Examine the material below. Gather every line in which the string "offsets" appears.

-*-*-

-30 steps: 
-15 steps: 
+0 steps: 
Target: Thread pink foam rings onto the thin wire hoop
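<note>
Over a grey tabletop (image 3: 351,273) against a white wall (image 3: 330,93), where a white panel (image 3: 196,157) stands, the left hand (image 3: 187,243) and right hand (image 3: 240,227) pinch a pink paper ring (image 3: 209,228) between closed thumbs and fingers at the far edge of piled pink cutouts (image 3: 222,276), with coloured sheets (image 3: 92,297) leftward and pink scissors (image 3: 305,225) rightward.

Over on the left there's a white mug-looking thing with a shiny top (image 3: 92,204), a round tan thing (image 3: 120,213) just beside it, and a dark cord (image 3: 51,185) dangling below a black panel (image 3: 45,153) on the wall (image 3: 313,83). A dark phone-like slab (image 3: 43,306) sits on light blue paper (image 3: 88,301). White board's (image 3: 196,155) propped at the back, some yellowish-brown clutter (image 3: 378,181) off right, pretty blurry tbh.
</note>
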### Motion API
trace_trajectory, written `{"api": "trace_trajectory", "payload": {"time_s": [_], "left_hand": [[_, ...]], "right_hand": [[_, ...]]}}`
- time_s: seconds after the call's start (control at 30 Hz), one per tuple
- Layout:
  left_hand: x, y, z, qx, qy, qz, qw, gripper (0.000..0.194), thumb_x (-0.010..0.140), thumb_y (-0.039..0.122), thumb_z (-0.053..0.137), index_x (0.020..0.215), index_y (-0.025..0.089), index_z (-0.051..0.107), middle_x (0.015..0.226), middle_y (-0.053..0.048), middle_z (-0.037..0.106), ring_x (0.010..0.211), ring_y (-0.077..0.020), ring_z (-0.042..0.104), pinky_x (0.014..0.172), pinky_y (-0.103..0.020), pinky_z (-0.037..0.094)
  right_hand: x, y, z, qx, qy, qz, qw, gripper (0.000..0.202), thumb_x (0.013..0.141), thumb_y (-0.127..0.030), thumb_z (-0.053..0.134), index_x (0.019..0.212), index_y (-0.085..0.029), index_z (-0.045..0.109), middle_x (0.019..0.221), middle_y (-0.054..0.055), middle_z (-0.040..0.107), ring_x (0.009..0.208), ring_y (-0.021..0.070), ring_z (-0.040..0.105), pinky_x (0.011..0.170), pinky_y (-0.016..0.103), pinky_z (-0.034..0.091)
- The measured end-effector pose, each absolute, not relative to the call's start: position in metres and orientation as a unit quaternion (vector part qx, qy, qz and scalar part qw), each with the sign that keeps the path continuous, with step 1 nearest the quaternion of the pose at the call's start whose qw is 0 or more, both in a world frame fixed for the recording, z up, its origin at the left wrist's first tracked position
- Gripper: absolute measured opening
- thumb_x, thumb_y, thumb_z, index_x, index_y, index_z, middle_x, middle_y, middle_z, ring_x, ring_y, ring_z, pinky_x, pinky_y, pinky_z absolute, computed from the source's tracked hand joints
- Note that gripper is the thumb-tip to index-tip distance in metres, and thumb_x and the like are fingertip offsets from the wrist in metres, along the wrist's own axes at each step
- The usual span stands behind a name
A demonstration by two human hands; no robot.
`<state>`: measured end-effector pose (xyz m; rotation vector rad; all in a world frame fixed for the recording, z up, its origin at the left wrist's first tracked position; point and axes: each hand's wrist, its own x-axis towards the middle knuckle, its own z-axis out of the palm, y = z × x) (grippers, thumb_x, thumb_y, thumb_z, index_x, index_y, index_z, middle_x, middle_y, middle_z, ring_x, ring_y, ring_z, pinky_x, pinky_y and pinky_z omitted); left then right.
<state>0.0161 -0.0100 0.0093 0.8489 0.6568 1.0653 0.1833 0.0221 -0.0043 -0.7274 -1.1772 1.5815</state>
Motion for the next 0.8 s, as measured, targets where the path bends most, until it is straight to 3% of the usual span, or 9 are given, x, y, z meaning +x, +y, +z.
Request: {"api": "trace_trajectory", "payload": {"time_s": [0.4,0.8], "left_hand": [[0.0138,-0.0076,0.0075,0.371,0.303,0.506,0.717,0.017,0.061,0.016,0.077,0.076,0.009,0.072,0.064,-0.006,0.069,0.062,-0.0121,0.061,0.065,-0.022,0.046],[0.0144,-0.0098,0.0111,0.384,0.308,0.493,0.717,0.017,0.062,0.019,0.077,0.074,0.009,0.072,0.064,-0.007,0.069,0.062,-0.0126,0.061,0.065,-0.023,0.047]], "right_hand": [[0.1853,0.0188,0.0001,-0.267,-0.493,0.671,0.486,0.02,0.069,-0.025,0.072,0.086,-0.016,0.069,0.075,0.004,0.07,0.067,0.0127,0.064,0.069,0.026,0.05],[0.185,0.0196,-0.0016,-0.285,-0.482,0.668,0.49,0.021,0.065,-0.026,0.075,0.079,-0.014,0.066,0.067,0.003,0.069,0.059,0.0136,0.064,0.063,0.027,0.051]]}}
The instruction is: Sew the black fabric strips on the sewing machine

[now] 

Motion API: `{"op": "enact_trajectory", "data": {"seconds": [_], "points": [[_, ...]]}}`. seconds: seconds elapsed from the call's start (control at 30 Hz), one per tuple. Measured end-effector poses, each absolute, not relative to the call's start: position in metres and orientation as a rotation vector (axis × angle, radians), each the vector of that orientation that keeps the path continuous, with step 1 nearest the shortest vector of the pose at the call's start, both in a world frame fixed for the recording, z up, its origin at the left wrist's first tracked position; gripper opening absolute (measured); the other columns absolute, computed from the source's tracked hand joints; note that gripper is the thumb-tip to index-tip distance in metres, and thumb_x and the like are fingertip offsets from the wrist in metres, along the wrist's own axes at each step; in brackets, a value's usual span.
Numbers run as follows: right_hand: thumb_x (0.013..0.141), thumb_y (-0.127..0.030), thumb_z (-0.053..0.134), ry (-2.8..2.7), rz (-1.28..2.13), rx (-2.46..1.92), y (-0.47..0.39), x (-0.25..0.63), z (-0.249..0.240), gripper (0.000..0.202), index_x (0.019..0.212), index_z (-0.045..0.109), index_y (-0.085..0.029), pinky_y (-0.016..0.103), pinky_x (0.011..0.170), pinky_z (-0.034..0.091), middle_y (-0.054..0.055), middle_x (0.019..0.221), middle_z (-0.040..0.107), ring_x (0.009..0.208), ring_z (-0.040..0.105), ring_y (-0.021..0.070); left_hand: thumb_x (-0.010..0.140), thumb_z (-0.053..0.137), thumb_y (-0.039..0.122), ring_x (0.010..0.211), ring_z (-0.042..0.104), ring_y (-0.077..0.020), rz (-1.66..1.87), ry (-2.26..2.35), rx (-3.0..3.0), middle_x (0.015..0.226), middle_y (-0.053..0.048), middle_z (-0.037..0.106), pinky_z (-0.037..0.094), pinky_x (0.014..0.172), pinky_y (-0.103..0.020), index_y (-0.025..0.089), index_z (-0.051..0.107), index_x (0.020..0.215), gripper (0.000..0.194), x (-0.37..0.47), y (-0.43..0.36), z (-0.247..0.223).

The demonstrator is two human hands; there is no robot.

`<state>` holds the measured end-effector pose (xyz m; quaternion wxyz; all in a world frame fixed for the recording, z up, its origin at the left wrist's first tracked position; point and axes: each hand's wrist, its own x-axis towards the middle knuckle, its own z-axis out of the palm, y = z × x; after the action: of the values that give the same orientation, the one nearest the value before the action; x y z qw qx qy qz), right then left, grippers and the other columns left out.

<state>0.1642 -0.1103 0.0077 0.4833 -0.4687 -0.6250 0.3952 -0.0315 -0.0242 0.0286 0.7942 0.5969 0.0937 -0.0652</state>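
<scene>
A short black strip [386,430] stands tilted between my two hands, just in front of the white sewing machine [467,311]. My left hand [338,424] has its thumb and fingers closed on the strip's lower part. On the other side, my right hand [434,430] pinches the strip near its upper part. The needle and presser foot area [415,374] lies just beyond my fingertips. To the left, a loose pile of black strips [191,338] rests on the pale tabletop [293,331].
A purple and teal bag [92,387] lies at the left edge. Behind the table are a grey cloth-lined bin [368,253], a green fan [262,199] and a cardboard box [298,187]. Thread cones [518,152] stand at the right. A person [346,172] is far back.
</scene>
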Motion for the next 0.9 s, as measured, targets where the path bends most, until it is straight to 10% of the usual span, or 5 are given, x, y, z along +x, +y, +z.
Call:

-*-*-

Output:
- Note that gripper is the thumb-tip to index-tip distance in metres, and thumb_x and the like are fingertip offsets from the wrist in metres, along the wrist's own axes at each step
Motion API: `{"op": "enact_trajectory", "data": {"seconds": [_], "points": [[_, ...]]}}`. seconds: seconds elapsed from the call's start (control at 30 Hz), one per tuple. Measured end-effector poses, each absolute, not relative to the call's start: position in metres and orientation as a rotation vector (axis × angle, radians), each the vector of that orientation that keeps the path continuous, with step 1 nearest the shortest vector of the pose at the call's start, both in a world frame fixed for the recording, z up, its origin at the left wrist's first tracked position; gripper opening absolute (measured); the other columns absolute, computed from the source's tracked hand joints; note that gripper is the thumb-tip to index-tip distance in metres, and thumb_x and the like are fingertip offsets from the wrist in metres, along the wrist's own axes at each step; in brackets, a value's usual span.

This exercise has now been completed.